Work instructions
Exactly retype the lines below from the one containing "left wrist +" through the end of the listing. Leave pictures out.

● ● ● ●

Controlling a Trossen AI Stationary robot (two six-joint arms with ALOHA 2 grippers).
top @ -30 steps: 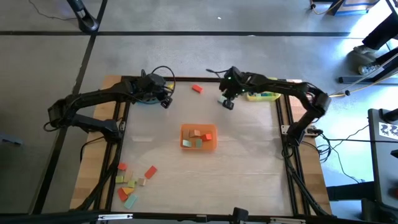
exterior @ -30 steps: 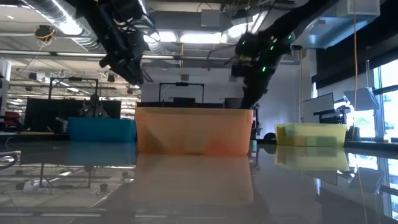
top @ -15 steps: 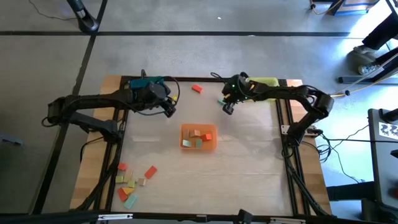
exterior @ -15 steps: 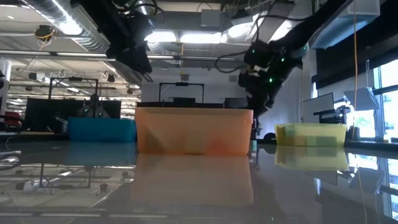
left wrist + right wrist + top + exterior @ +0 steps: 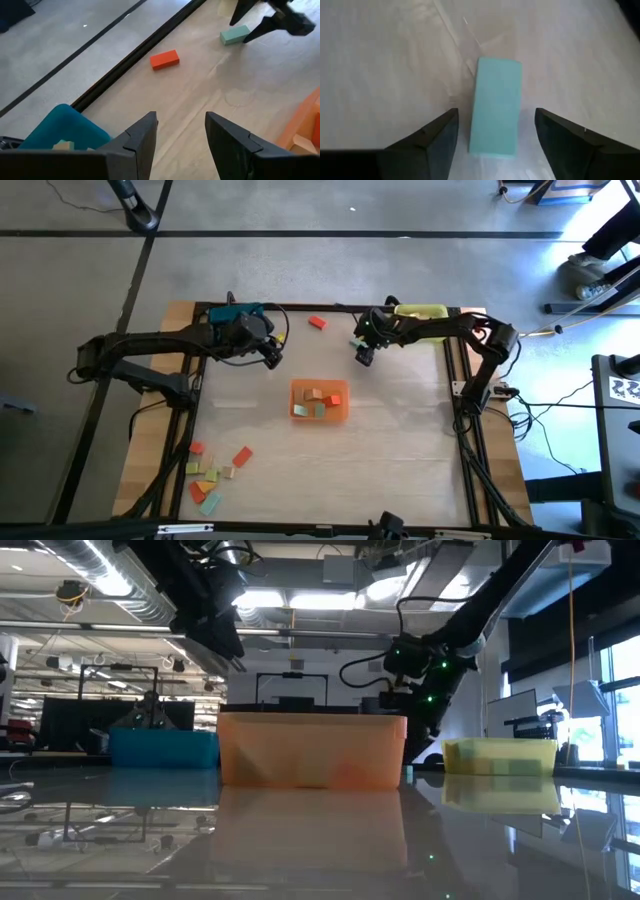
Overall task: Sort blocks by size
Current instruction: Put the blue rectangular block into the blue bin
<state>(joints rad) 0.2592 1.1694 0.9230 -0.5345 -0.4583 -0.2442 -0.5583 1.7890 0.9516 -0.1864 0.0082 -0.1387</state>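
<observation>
i see my right tool (image 5: 495, 137) spread apart astride the light blue rectangular wooden block (image 5: 496, 105) on the tabletop (image 5: 385, 75); my left tool (image 5: 181, 131) hovers apart, empty.

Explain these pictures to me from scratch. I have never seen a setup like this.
Two dark robot arms work at a wooden table, sorting small coloured blocks. One picture looks straight down, one looks level across the table, and two come from cameras on the arms' wrists. An orange tray in the middle holds several blocks; a blue tray and a yellow tray sit at the far edge. A pile of blocks lies near the left front corner, and a red block lies alone. The right hand is open, straddling a light blue block lying on the table. The left hand is open and empty.
</observation>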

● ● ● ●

Response to the exercise
left wrist + right wrist + top + exterior @ +0 steps: 
Overall task: Sort blocks by size
Current instruction: Put the blue rectangular block into the blue bin
<state>(joints rad) 0.2592 1.1694 0.9230 -0.5345 -0.4583 -0.2442 -0.5583 1.7890 0.9516 -0.1864 0.0082 -0.1387</state>
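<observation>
i see my right tool (image 5: 495, 137) spread apart astride the light blue rectangular wooden block (image 5: 496, 105) on the tabletop (image 5: 385, 75); my left tool (image 5: 181, 131) hovers apart, empty.

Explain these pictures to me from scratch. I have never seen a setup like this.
Two dark robot arms work at a wooden table, sorting small coloured blocks. One picture looks straight down, one looks level across the table, and two come from cameras on the arms' wrists. An orange tray in the middle holds several blocks; a blue tray and a yellow tray sit at the far edge. A pile of blocks lies near the left front corner, and a red block lies alone. The right hand is open, straddling a light blue block lying on the table. The left hand is open and empty.
</observation>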

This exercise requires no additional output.